Would you quote every entry exactly, dropping only the pictures?

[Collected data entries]
════════
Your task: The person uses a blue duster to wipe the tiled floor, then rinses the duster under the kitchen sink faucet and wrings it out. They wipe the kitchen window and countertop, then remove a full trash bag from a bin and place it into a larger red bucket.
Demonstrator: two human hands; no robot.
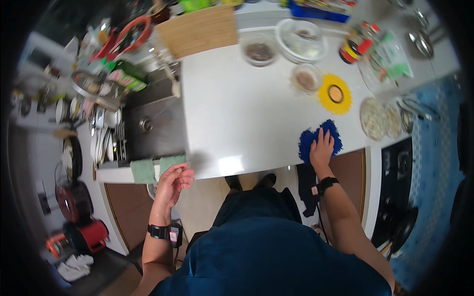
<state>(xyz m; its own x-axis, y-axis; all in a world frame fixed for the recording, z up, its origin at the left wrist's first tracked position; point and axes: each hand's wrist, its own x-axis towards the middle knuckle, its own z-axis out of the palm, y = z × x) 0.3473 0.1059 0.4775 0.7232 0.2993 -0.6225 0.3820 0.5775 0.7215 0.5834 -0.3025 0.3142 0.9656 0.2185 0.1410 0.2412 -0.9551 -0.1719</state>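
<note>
My right hand (321, 150) lies on a fluffy dark blue cloth (332, 129) near the front edge of the white countertop (237, 111). The fingers rest over the cloth; whether they grip it is not plain. A dark cloth (306, 190) hangs below the counter edge beside that wrist. My left hand (176, 182) is held palm up with its fingers curled and apart, holding nothing, by the counter's front edge. Next to it, green cloths (142, 171) hang over the sink's front rim. Beyond the blue cloth lies a yellow sunflower-shaped mat (335, 94).
A metal sink (155, 129) and a rack of dishes (105, 137) stand at the left. Along the back are a wooden board (198, 31), bowls of food (259, 51) and a white basin (301, 40). Bagged food (376, 118) and a gas stove (394, 188) are at the right.
</note>
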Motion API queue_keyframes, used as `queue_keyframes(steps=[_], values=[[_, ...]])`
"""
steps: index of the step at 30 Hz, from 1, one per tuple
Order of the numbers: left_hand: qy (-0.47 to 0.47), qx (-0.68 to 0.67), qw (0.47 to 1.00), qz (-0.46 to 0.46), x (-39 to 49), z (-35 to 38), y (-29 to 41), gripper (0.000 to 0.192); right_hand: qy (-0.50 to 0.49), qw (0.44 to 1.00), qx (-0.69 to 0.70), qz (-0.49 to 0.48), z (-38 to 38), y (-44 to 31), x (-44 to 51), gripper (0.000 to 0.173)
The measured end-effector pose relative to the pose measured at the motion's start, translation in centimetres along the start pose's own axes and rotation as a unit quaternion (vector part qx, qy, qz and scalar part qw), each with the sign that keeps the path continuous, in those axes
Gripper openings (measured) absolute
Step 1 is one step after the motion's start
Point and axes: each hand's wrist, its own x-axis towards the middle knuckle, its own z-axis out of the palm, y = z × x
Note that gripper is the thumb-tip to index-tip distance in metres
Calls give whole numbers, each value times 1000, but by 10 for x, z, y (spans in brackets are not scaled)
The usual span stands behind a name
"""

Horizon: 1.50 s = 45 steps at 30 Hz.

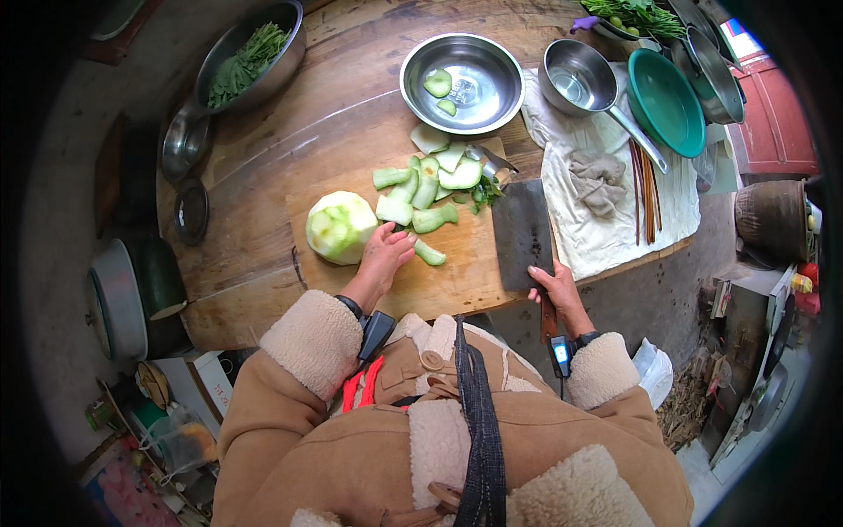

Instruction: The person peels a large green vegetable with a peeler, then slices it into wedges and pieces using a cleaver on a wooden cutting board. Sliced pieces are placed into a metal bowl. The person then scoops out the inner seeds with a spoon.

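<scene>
My right hand (558,290) grips the wooden handle of a broad, dark-bladed cleaver (523,230), whose blade is over the right side of the wooden cutting board (461,290). Beside a large, pale, peeled gourd or melon (341,227), my left hand (383,257) reaches in among the cut rinds. Its fingertips are close to a short green rind strip (429,252); whether they pinch anything I cannot tell. More pale green rind pieces (425,184) lie heaped beyond the fingers. A small tuft of green leaves (486,191) sits at the heap's right, near a partly covered metal tool (497,159).
Behind the board stands a steel basin (462,122) with two slices inside. A saucepan (579,79), a green plastic basin (665,102), a crumpled rag (596,183) and chopsticks (645,191) rest on white cloth at right. A bowl of leafy greens (290,59) is far left.
</scene>
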Motion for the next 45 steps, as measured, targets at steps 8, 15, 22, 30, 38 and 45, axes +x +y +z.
queue_keyframes(steps=[8,15,22,30,38,45], values=[[-11,332,914,231,28,7,43,49,-20,1000,11,3,0,1,5,19],[29,536,763,360,76,28,84,52,-5,999,38,18,-4,18,-7,19],[-129,585,631,492,77,107,71,34,1,999,42,34,-6,33,-17,20],[-127,744,431,495,102,164,69,20,-3,998,57,29,-3,40,-20,19],[-152,641,444,607,85,154,85,4,-2,997,67,32,-4,41,-20,21],[-68,555,603,568,65,133,104,8,-21,996,70,44,-12,38,-15,21]])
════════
**PROBLEM SOLUTION**
Your task: The person uses a blue duster to wipe the tiled floor, then rinses the duster under the kitchen sink faucet and wrings it out. They wipe the kitchen window and countertop, then remove a full trash bag from a bin and place it into a larger red bucket.
Demonstrator: two human hands; no robot.
<state>(xyz m; its own x-axis, y-axis; all in a world frame fixed for the recording, z up, its origin at the left wrist's first tracked position; point and axes: each hand's wrist, its own x-axis towards the middle knuckle, its own z-axis out of the palm, y = z × x) 0.3473 0.1059 0.4775 0.7232 0.2993 -0.6225 0.3820 0.5775 0.7215 0.5834 -0.3025 0.3142 0.9656 0.2185 0.1410 0.2412 -0.9551 -0.1719</state>
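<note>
My right hand (321, 150) lies on a fluffy dark blue cloth (332, 129) near the front edge of the white countertop (237, 111). The fingers rest over the cloth; whether they grip it is not plain. A dark cloth (306, 190) hangs below the counter edge beside that wrist. My left hand (176, 182) is held palm up with its fingers curled and apart, holding nothing, by the counter's front edge. Next to it, green cloths (142, 171) hang over the sink's front rim. Beyond the blue cloth lies a yellow sunflower-shaped mat (335, 94).
A metal sink (155, 129) and a rack of dishes (105, 137) stand at the left. Along the back are a wooden board (198, 31), bowls of food (259, 51) and a white basin (301, 40). Bagged food (376, 118) and a gas stove (394, 188) are at the right.
</note>
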Motion API queue_keyframes, used as `queue_keyframes(steps=[_], values=[[_, ...]])`
"""
steps: index of the step at 30 Hz, from 1, one per tuple
Order of the numbers: left_hand: qy (-0.47 to 0.47), qx (-0.68 to 0.67), qw (0.47 to 1.00), qz (-0.46 to 0.46), x (-39 to 49), z (-35 to 38), y (-29 to 41), gripper (0.000 to 0.192); right_hand: qy (-0.50 to 0.49), qw (0.44 to 1.00), qx (-0.69 to 0.70), qz (-0.49 to 0.48), z (-38 to 38), y (-44 to 31), x (-44 to 51), gripper (0.000 to 0.173)
The measured end-effector pose relative to the pose measured at the motion's start, translation in centimetres along the start pose's own axes and rotation as a unit quaternion (vector part qx, qy, qz and scalar part qw), each with the sign that keeps the path continuous, in those axes
Gripper openings (measured) absolute
Step 1 is one step after the motion's start
Point and axes: each hand's wrist, its own x-axis towards the middle knuckle, its own z-axis out of the palm, y = z × x
Note that gripper is the thumb-tip to index-tip distance in metres
Calls give whole numbers, each value times 1000, but by 10 for x, z, y (spans in brackets are not scaled)
The usual span stands behind a name
"""

Horizon: 1.50 s = 45 steps at 30 Hz.


Instruction: The person peels a large green vegetable with a peeler, then slices it into wedges and pieces using a cleaver on a wooden cutting board. Sliced pieces are placed into a metal bowl. The person then scoops out the inner seeds with a spoon.

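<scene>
My right hand (558,290) grips the wooden handle of a broad, dark-bladed cleaver (523,230), whose blade is over the right side of the wooden cutting board (461,290). Beside a large, pale, peeled gourd or melon (341,227), my left hand (383,257) reaches in among the cut rinds. Its fingertips are close to a short green rind strip (429,252); whether they pinch anything I cannot tell. More pale green rind pieces (425,184) lie heaped beyond the fingers. A small tuft of green leaves (486,191) sits at the heap's right, near a partly covered metal tool (497,159).
Behind the board stands a steel basin (462,122) with two slices inside. A saucepan (579,79), a green plastic basin (665,102), a crumpled rag (596,183) and chopsticks (645,191) rest on white cloth at right. A bowl of leafy greens (290,59) is far left.
</scene>
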Motion for the next 45 steps, as measured, targets at steps 8, 15, 22, 30, 38 and 45, axes +x +y +z.
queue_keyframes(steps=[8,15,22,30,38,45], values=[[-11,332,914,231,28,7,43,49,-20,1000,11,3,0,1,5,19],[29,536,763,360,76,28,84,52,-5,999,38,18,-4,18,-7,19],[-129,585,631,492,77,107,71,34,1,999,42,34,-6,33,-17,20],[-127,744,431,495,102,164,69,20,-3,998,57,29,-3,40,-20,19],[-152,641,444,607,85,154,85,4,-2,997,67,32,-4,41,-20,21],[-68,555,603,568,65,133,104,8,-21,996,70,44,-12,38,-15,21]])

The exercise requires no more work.